Boxing & Broken Promises

By Vladimir S - 06/11/2014 - Comments

A great performance is like a promise; a promise from the boxer to the fans stating in clear terms the particular skillset and degree of talent that will be, from that moment on, demonstrated in the ring. The punching power, the speed, the confidence, the grit…these are the attributes we seek out in our modern day warriors. String a few great performances together and the promise intensifies, growing brighter and hotter like a giant sun until it inevitably implodes.

As a boxing fan I invest my full emotions into a fight. There are no teams, just individuals; specific personalities that I grow to either love or hate. And in life the things we love, for better or worse, become extensions of ourselves. They are reflections of who we are or who we want to be. So when the result of a fight does not reflect my own expectations, and at the very least my own predictions, it is my fragile set of emotions that are sent spiraling out of control.

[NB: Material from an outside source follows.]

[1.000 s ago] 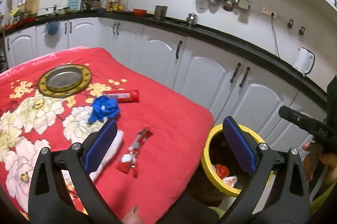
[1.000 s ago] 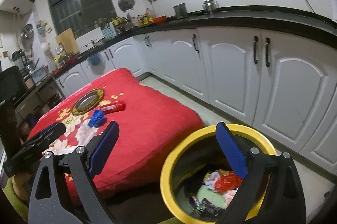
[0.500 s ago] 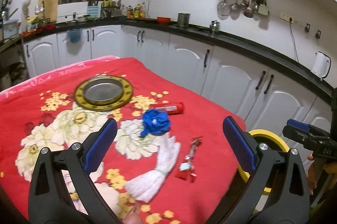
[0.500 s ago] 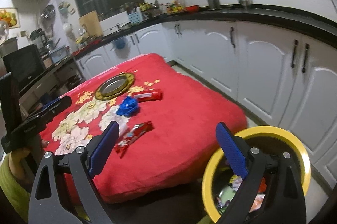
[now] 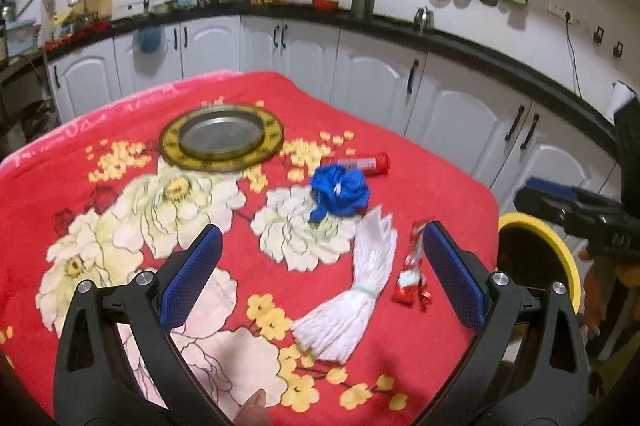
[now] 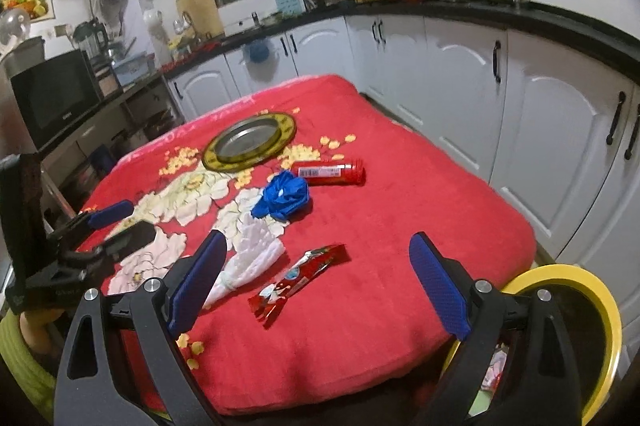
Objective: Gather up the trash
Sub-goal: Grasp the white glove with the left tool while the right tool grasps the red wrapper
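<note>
On the red flowered tablecloth (image 5: 420, 165) lie a red snack wrapper (image 5: 412, 268) (image 6: 298, 278), a white tied bundle (image 5: 356, 290) (image 6: 248, 258), a crumpled blue bag (image 5: 338, 191) (image 6: 282, 195) and a red tube (image 5: 360, 163) (image 6: 328, 171). My left gripper (image 5: 320, 276) hangs open above the table, the white bundle between its fingers' line of sight. My right gripper (image 6: 316, 280) is open too, above the wrapper near the table's front edge. A yellow-rimmed bin (image 6: 600, 294) (image 5: 556, 250) stands at the table's right corner with trash inside.
A round metal plate with a gold rim (image 5: 222, 137) (image 6: 250, 141) sits at the far side of the table. White cabinets (image 6: 560, 129) under a black counter run behind and to the right. A microwave (image 6: 52, 93) stands at the left.
Both grippers have swung away from the bin to the left and over the table. The bin has slid to the right edge of both views; both stay open and empty.
</note>
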`<state>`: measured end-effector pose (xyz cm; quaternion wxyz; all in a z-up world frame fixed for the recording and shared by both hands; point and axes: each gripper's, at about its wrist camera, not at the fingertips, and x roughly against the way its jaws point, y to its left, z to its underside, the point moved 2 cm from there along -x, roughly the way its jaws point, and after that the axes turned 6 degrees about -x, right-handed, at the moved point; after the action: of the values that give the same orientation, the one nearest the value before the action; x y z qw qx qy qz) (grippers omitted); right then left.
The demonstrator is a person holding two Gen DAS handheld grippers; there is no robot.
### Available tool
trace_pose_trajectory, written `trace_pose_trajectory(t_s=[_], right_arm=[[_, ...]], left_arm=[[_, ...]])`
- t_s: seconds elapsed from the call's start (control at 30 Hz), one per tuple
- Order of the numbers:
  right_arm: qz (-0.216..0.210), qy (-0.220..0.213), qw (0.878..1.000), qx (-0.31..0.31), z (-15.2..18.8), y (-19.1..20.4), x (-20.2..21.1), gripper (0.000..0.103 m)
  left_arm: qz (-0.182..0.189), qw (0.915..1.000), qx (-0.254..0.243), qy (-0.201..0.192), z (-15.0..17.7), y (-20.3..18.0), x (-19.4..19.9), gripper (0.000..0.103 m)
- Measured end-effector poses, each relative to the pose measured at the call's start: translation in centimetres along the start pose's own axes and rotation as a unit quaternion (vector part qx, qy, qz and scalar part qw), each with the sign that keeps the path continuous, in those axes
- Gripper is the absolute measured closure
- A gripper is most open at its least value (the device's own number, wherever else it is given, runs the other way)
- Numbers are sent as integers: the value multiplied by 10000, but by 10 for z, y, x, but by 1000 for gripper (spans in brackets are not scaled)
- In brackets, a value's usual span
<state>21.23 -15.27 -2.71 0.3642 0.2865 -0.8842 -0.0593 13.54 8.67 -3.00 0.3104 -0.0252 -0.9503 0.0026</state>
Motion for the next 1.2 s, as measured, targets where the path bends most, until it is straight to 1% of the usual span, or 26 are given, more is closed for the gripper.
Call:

In those situations I am lost in the futility of trying to piece together some sort of rational explanation (and more often than not an excuse) as to how the fighter, who I was so sure would win, actually lost. I felt that way when Tyson lost to Douglas. I felt that way when Cotto lost to Margarito and I felt that way last Saturday when Martinez lost to Cotto. It is the agonizing sensation that occurs when someone you love fails to follow through on their promise of being all the things you wanted them to be, all the things you needed them to be, and all the things you thought they were. The landscape of boxing, much to my dismay, is littered with these types of broken promises. In fact, all sports are, but due to the dangers inherent in boxing the stakes are higher and the slopes that much steeper.

For whatever reason, I have attached a sort of 1950’s, hard luck mystique to boxing. When I think of the sport that I love so dearly, my mind is flooded with images of black and white photographs of malnourished relics. I think of the romanticized tragedy of a life spent toiling in obscurity, fighting in some smoky den filled with drunkards and scoundrels. And I think of books like The Professional and The Harder They Fall and the hulking masses who have sacrificed their bodies for public amusement. In recent years boxing (with the exception of a handful of superstars) has fallen out of the mainstream’s viewfinder. It is rarely referred to on ESPN or written about in newspapers and exists like some dusty, old book in a library silently waiting for some waif to accidentally stumble upon it. But these troubled images clarify certain realities of boxing: that hardships, suffering and broken promises are simply part of the sport. And the visceral emotions of those realities have always kept my ego in check, but my heart clamoring for more.

Sergio Martinez lost last Saturday and, given his past performances against the likes of Willams, Pavlik and Chavez, I am still trying to figure out how. He should have won. He should have been too big, too fast and too strong, but in the end was none of those things. Cotto was the victor and in beating Martinez, made a promise of his own. For not only did he win, but he did so in spectacular fashion submitting another in a series of great career performances.